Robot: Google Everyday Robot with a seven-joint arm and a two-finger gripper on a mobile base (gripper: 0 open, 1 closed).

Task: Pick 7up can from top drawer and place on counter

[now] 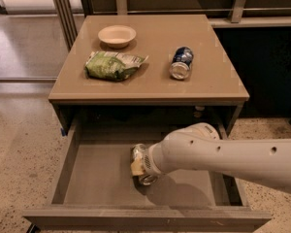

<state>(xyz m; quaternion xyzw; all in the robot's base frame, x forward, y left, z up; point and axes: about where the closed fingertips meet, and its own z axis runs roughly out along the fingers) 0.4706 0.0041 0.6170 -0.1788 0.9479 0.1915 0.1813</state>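
Observation:
The top drawer (pixel 94 178) is pulled open below the counter (pixel 150 79). My white arm reaches in from the right, and the gripper (pixel 139 165) is down in the middle of the drawer, close to its floor. A small silver-white, shiny thing (pixel 146 179) shows right at the gripper's end. It may be the 7up can, but the arm hides most of it and no green markings show. I cannot tell whether it is held.
On the counter lie a dark blue can (pixel 181 62) on its side, a green chip bag (pixel 112 65) and a beige bowl (pixel 117 35). Metal rails stand behind the counter. Speckled floor lies to the left and right.

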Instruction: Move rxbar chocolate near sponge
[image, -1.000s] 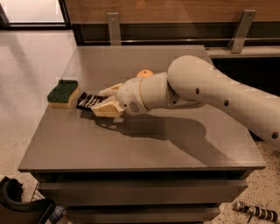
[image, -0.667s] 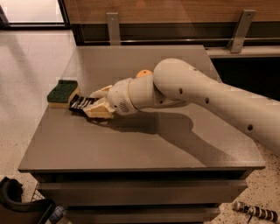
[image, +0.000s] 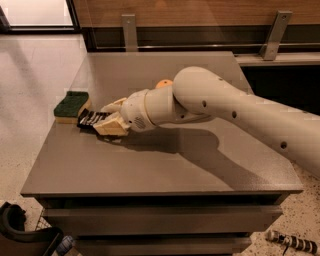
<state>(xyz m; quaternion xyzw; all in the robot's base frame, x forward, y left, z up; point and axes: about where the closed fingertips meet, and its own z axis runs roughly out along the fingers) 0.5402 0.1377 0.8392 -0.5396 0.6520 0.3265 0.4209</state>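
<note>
The rxbar chocolate (image: 90, 119) is a flat black bar with pale lettering. It lies low at the table's left side, right beside the sponge (image: 71, 105), which has a dark green top and pale yellow base. My gripper (image: 107, 118) reaches in from the right, and its cream fingers (image: 111, 126) are closed on the bar's right end. An orange (image: 163, 83) peeks out behind my arm.
The grey table (image: 160, 165) has its left edge close to the sponge. My white arm crosses the table from the right. A dark object sits on the floor at bottom left, and a striped object lies on the floor at bottom right.
My gripper has carried the bar a little further left, so it now sits beside the sponge. The sponge has not moved.
</note>
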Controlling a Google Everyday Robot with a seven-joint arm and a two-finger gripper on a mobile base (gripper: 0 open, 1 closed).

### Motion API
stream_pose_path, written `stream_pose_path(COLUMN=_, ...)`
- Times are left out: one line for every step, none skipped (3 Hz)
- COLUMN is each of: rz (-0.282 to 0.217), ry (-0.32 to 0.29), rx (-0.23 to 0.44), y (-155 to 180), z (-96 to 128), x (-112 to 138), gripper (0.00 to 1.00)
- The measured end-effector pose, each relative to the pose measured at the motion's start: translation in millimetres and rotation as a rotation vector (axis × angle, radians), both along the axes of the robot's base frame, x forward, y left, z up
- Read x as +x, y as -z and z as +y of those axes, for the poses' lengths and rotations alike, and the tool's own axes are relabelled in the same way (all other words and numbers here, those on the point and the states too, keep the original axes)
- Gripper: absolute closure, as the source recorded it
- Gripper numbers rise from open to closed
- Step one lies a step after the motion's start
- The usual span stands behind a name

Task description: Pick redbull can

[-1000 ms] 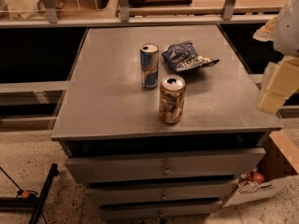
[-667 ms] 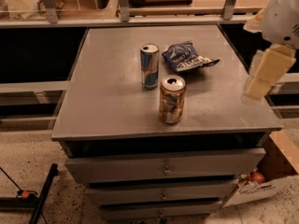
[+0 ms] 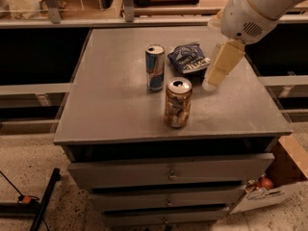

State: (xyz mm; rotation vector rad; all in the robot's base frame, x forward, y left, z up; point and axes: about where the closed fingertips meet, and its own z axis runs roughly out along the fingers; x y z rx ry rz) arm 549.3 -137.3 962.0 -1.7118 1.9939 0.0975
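My gripper (image 3: 212, 82) hangs beside the snack bag (image 3: 188, 57), apart from the redbull can (image 3: 155, 68). Its state I cannot tell.

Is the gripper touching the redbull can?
No, the gripper hovers beside the bag, which lies between it and the redbull can.

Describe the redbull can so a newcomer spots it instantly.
On top of the grey drawer cabinet, three items cluster near the middle, with the gripper just right of them. The redbull can is the leftmost: slim and blue-and-silver, unlike the wider golden-brown can in front and the dark blue snack bag to its right.
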Motion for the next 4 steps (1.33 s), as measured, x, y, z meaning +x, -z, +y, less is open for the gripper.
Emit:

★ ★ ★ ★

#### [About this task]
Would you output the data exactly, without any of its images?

#### [Result]
Robot: Google Everyday Robot with a seven-joint arm and a two-finger gripper on a mobile base (gripper: 0 open, 1 closed).

Task: Pick 7up can from top drawer and place on counter

[now] 

<state>(xyz m; quaternion xyzw; all in the robot's base frame, x forward, y left, z up; point and axes: about where the closed fingertips meet, and its own z axis runs roughly out along the fingers) 0.4706 0.0041 0.6170 -0.1788 0.9479 0.1915 0.1813</state>
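Observation:
The top drawer (pixel 94 178) is pulled open below the counter (pixel 150 79). My white arm reaches in from the right, and the gripper (pixel 139 165) is down in the middle of the drawer, close to its floor. A small silver-white, shiny thing (pixel 146 179) shows right at the gripper's end. It may be the 7up can, but the arm hides most of it and no green markings show. I cannot tell whether it is held.
On the counter lie a dark blue can (pixel 181 62) on its side, a green chip bag (pixel 112 65) and a beige bowl (pixel 117 35). Metal rails stand behind the counter. Speckled floor lies to the left and right.
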
Instruction: Move rxbar chocolate near sponge
[image, -1.000s] 
[image, -0.667s] 
[image, +0.000s] 
<state>(xyz m; quaternion xyzw; all in the robot's base frame, x forward, y left, z up; point and axes: about where the closed fingertips meet, and its own z axis runs roughly out along the fingers) 0.5402 0.1377 0.8392 -0.5396 0.6520 0.3265 0.4209</state>
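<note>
The rxbar chocolate (image: 90, 119) is a flat black bar with pale lettering. It lies low at the table's left side, right beside the sponge (image: 71, 105), which has a dark green top and pale yellow base. My gripper (image: 107, 118) reaches in from the right, and its cream fingers (image: 111, 126) are closed on the bar's right end. An orange (image: 163, 83) peeks out behind my arm.
The grey table (image: 160, 165) has its left edge close to the sponge. My white arm crosses the table from the right. A dark object sits on the floor at bottom left, and a striped object lies on the floor at bottom right.
My gripper has carried the bar a little further left, so it now sits beside the sponge. The sponge has not moved.
</note>
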Controlling a Google Everyday Robot with a seven-joint arm and a two-finger gripper on a mobile base (gripper: 0 open, 1 closed).

### Motion API
stream_pose_path, written `stream_pose_path(COLUMN=_, ...)`
- Times are left out: one line for every step, none skipped (3 Hz)
- COLUMN is each of: rz (-0.282 to 0.217), ry (-0.32 to 0.29), rx (-0.23 to 0.44), y (-155 to 180), z (-96 to 128), x (-112 to 138), gripper (0.00 to 1.00)
- The measured end-effector pose, each relative to the pose measured at the motion's start: translation in millimetres and rotation as a rotation vector (axis × angle, radians), both along the axes of the robot's base frame, x forward, y left, z up
- Read x as +x, y as -z and z as +y of those axes, for the poses' lengths and rotations alike, and the tool's own axes are relabelled in the same way (all other words and numbers here, those on the point and the states too, keep the original axes)
- Gripper: absolute closure, as the source recorded it
- Gripper numbers rise from open to closed
- Step one lies a step after the motion's start
- The usual span stands behind a name

Task description: Pick redbull can

[-1000 ms] 
[-667 ms] 
[+0 ms] 

State: (xyz mm; rotation vector rad; all in the robot's base frame, x forward, y left, z up; point and axes: about where the closed fingertips meet, and its own z axis runs roughly out along the fingers; x y z rx ry rz) arm 549.3 -137.3 962.0 -1.7118 1.9939 0.0975
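My gripper (image 3: 212, 82) hangs beside the snack bag (image 3: 188, 57), apart from the redbull can (image 3: 155, 68). Its state I cannot tell.

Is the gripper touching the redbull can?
No, the gripper hovers beside the bag, which lies between it and the redbull can.

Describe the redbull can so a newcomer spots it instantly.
On top of the grey drawer cabinet, three items cluster near the middle, with the gripper just right of them. The redbull can is the leftmost: slim and blue-and-silver, unlike the wider golden-brown can in front and the dark blue snack bag to its right.
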Motion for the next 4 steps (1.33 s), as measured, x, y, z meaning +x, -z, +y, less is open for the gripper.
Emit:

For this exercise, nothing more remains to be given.